### WORK INSTRUCTIONS
Return exactly the span of lines in the following data that opens with the line containing "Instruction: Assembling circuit" and closes with the line containing "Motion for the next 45". Include nothing else.

### RECORDS FOR THIS TASK
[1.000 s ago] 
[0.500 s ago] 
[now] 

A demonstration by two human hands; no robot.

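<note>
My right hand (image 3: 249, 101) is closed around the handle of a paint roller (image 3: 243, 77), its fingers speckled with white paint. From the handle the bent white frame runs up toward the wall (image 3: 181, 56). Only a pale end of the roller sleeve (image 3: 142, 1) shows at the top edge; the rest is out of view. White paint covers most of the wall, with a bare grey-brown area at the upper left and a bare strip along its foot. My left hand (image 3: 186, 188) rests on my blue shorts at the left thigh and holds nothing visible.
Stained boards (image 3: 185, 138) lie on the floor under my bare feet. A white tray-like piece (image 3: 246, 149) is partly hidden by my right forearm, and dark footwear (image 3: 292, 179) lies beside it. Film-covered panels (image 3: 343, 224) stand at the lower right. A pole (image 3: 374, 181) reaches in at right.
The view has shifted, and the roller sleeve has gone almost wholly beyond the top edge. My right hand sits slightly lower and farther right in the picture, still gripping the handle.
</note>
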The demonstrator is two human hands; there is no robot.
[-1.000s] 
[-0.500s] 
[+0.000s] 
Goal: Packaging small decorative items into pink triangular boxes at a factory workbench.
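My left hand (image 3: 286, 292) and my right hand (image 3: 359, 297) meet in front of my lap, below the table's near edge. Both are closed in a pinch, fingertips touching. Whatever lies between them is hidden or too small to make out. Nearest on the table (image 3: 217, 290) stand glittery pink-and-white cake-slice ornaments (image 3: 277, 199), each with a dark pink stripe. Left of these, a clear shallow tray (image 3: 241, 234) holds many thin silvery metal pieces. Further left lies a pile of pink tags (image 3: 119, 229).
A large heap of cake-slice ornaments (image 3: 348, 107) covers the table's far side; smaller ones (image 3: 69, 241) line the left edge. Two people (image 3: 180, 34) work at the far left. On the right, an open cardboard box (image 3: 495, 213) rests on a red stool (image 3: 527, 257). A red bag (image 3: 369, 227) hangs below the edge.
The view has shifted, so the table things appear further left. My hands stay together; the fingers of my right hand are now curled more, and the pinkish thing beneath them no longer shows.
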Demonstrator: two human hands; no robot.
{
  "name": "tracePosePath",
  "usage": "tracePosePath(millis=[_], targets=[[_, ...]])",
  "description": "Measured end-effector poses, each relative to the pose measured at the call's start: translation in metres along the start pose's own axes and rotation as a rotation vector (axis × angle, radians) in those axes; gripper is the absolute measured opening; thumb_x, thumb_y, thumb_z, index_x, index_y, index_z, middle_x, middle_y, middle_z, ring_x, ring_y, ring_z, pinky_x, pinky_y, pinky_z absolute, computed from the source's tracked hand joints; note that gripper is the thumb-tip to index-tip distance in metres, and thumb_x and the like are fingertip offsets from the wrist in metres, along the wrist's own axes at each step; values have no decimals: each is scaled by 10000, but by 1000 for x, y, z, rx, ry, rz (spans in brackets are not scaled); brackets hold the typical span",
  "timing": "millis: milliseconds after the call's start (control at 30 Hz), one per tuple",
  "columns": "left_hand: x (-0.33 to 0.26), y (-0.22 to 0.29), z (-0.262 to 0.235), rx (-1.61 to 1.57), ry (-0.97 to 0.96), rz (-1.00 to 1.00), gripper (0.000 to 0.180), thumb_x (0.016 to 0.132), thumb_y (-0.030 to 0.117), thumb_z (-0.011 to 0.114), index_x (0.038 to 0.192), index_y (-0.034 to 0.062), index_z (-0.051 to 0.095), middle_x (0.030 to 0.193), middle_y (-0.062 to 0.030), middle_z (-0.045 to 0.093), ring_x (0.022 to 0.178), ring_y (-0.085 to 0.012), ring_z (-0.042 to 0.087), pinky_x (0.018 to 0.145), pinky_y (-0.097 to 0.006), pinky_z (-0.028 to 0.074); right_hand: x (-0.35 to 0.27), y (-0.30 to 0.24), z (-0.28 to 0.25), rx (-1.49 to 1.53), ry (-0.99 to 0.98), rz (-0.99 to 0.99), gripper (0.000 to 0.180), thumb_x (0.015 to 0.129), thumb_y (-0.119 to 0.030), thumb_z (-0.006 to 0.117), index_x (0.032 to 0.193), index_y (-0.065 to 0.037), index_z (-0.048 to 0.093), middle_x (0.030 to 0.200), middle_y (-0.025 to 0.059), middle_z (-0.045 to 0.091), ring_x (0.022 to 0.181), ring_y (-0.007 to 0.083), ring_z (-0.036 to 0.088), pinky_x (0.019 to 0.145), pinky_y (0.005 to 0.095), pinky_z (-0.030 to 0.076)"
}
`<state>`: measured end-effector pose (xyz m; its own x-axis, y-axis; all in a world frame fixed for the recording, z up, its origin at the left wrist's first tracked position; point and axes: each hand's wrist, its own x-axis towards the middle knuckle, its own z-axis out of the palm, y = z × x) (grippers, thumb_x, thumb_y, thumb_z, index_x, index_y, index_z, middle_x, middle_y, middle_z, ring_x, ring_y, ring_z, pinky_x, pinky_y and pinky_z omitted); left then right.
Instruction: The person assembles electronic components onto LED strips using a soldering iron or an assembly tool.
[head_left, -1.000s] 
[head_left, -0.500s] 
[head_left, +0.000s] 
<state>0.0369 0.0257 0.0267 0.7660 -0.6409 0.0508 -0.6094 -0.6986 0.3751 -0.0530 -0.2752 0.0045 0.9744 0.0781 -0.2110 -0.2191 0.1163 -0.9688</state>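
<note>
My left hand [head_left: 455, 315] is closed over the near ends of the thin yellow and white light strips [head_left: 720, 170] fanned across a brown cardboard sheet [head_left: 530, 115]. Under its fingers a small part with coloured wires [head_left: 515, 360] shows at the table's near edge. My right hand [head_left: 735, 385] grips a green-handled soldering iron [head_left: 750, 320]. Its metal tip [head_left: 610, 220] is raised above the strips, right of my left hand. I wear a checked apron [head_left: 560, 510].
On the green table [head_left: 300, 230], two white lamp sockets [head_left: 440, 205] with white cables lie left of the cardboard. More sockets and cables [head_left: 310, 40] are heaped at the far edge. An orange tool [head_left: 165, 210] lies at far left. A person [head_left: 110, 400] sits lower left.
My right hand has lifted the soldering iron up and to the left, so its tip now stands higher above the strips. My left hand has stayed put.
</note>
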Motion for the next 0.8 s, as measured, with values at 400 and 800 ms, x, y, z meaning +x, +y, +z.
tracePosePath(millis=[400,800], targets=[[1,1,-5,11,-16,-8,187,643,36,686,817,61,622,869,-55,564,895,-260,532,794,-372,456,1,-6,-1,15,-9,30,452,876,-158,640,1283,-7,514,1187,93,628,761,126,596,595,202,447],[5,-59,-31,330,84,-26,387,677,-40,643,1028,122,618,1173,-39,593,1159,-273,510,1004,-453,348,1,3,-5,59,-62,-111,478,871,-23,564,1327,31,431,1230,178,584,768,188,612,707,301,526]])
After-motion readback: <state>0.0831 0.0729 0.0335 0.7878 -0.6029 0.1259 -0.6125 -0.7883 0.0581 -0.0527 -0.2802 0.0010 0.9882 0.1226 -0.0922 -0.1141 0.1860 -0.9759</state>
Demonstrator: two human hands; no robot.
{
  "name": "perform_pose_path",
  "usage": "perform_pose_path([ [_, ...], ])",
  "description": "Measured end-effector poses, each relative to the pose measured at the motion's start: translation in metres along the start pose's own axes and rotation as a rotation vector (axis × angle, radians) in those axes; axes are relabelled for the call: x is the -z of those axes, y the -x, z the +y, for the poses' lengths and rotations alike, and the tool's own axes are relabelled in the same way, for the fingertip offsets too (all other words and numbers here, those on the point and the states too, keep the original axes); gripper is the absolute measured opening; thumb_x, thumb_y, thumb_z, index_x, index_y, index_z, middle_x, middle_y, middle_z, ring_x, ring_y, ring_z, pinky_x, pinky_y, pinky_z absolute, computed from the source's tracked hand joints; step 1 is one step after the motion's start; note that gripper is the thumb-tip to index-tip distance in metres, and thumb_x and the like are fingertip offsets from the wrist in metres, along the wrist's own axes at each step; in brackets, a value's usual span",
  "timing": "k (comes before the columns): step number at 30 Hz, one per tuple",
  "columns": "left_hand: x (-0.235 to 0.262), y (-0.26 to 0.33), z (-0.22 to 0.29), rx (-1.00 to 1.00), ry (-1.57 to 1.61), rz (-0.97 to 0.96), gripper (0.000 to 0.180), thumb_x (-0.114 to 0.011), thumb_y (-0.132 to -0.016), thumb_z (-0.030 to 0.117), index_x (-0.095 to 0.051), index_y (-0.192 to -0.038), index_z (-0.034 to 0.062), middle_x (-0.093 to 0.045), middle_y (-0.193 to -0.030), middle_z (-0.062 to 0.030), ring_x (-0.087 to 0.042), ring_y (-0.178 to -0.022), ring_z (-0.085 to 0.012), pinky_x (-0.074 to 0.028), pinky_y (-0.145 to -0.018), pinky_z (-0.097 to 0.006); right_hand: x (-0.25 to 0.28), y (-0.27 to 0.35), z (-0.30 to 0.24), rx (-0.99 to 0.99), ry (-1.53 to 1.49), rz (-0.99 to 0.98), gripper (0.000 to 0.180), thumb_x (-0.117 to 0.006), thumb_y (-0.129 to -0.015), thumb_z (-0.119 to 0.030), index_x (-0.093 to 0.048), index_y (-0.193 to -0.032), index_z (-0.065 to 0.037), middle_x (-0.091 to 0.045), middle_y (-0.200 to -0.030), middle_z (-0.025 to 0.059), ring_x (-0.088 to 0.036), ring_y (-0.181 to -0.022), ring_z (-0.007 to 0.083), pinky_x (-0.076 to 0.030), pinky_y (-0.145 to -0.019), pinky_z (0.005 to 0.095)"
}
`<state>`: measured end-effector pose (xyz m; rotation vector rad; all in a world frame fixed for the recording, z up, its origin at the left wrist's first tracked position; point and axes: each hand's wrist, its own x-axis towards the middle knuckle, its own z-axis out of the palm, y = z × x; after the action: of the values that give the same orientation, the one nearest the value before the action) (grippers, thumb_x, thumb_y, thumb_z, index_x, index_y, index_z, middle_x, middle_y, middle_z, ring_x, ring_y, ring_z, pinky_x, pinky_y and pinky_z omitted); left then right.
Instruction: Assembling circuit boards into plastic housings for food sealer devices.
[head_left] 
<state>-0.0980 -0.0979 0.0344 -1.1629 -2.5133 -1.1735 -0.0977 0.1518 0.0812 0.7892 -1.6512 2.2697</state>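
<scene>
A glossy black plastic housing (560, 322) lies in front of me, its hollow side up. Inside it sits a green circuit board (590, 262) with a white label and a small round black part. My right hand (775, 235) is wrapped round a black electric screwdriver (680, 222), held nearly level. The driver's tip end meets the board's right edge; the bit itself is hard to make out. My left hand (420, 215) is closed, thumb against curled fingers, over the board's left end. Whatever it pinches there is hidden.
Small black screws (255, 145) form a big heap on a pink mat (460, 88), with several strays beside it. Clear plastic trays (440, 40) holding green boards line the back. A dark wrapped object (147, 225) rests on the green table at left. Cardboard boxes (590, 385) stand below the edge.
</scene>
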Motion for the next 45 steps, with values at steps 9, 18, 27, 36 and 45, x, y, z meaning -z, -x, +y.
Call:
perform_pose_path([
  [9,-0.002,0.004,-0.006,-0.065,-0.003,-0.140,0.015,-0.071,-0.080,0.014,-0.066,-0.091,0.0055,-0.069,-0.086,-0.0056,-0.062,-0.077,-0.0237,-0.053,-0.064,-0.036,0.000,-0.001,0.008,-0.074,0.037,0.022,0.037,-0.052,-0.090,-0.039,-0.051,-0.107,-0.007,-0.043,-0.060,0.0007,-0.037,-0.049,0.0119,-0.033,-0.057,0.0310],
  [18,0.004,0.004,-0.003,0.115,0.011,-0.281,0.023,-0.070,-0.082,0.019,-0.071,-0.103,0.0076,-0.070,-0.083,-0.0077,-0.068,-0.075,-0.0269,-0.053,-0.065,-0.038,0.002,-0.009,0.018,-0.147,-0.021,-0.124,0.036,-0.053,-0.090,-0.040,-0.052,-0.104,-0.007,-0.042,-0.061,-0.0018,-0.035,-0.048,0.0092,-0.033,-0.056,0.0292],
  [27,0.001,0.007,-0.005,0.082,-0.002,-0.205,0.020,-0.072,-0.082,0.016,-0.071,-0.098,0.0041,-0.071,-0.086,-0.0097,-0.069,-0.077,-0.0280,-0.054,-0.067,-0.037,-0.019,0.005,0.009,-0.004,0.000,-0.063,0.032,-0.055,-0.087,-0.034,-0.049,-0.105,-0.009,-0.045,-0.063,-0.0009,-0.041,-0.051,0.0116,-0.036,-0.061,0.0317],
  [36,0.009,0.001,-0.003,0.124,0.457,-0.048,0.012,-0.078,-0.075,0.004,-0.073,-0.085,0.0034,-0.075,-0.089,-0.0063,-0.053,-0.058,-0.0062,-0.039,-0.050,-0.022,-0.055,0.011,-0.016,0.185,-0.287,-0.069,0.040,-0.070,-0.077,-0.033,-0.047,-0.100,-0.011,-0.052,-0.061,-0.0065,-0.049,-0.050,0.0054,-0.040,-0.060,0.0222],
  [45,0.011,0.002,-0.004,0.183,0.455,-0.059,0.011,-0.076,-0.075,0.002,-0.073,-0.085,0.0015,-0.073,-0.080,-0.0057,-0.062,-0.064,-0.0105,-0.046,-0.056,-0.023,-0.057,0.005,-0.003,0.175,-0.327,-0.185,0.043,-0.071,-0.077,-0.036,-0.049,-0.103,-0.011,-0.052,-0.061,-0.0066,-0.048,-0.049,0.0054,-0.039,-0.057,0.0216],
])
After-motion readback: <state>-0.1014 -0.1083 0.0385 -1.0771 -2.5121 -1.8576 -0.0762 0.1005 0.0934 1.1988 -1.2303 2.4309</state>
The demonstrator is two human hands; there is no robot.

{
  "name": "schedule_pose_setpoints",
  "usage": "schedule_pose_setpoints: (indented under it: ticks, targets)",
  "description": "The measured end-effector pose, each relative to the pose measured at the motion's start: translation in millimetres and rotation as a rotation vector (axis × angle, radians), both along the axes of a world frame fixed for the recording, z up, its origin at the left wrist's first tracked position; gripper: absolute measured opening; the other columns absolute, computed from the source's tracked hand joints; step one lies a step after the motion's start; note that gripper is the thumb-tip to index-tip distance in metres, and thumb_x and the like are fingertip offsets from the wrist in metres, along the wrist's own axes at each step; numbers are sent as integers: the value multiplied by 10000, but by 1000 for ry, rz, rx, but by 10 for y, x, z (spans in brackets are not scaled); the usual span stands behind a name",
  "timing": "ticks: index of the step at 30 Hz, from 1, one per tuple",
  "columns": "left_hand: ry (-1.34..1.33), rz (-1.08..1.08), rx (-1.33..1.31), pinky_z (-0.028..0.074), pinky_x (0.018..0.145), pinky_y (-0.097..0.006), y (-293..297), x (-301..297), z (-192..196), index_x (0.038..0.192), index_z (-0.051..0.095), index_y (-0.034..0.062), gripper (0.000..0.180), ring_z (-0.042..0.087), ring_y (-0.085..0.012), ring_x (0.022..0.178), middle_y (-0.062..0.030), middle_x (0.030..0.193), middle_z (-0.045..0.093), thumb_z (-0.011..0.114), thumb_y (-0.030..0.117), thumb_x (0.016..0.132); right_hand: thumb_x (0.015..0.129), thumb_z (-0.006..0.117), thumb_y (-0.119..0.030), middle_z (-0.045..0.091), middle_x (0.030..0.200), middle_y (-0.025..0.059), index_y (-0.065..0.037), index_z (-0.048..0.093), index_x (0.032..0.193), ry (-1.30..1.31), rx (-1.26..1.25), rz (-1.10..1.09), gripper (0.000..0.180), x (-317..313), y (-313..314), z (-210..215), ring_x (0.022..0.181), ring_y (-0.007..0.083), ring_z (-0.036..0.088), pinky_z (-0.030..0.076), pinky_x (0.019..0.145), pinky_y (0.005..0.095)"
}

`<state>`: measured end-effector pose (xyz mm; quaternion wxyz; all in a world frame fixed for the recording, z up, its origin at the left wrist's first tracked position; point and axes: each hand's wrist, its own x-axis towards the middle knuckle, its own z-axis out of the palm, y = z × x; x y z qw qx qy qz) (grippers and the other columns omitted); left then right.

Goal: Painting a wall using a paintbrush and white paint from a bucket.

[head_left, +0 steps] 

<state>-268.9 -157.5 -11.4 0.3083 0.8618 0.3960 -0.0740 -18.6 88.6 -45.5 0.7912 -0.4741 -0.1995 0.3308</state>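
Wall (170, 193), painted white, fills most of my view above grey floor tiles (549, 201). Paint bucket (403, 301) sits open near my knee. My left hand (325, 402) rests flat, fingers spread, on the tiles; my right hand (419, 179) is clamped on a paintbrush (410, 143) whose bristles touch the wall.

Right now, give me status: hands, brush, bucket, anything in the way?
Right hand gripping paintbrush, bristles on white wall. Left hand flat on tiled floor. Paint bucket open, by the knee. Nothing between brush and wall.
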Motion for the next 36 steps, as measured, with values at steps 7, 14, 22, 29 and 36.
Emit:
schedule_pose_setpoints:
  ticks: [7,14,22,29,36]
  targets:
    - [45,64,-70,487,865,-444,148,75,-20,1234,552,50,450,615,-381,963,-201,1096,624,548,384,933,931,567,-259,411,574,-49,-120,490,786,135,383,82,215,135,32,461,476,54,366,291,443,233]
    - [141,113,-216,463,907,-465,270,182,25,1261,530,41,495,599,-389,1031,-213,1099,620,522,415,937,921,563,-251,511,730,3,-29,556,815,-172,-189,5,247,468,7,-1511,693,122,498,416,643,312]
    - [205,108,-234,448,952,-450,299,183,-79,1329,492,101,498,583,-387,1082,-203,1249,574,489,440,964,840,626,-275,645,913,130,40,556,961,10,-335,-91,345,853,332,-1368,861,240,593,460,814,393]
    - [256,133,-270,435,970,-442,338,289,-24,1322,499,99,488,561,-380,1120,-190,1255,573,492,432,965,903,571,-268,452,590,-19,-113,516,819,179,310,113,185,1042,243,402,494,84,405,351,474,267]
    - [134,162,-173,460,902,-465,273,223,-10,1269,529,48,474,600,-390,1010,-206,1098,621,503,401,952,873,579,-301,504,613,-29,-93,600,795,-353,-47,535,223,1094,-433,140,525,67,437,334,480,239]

### EXERCISE RESULT
Instruction: Assembling circuit boards into plastic housings for food sealer devices.
[head_left] 
<state>-0.0980 -0.0979 0.0344 -1.1629 -2.5133 -1.1735 -0.0977 0.1518 0.0812 0.7892 -1.6512 2.2697</state>
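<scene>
A glossy black plastic housing (560, 322) lies in front of me, its hollow side up. Inside it sits a green circuit board (590, 262) with a white label and a small round black part. My right hand (775, 235) is wrapped round a black electric screwdriver (680, 222), held nearly level. The driver's tip end meets the board's right edge; the bit itself is hard to make out. My left hand (420, 215) is closed, thumb against curled fingers, over the board's left end. Whatever it pinches there is hidden.
Small black screws (255, 145) form a big heap on a pink mat (460, 88), with several strays beside it. Clear plastic trays (440, 40) holding green boards line the back. A dark wrapped object (147, 225) rests on the green table at left. Cardboard boxes (590, 385) stand below the edge.
</scene>
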Motion for the next 45 steps, with values at steps 9, 18, 27, 36 and 45, x, y, z meaning -z, -x, +y.

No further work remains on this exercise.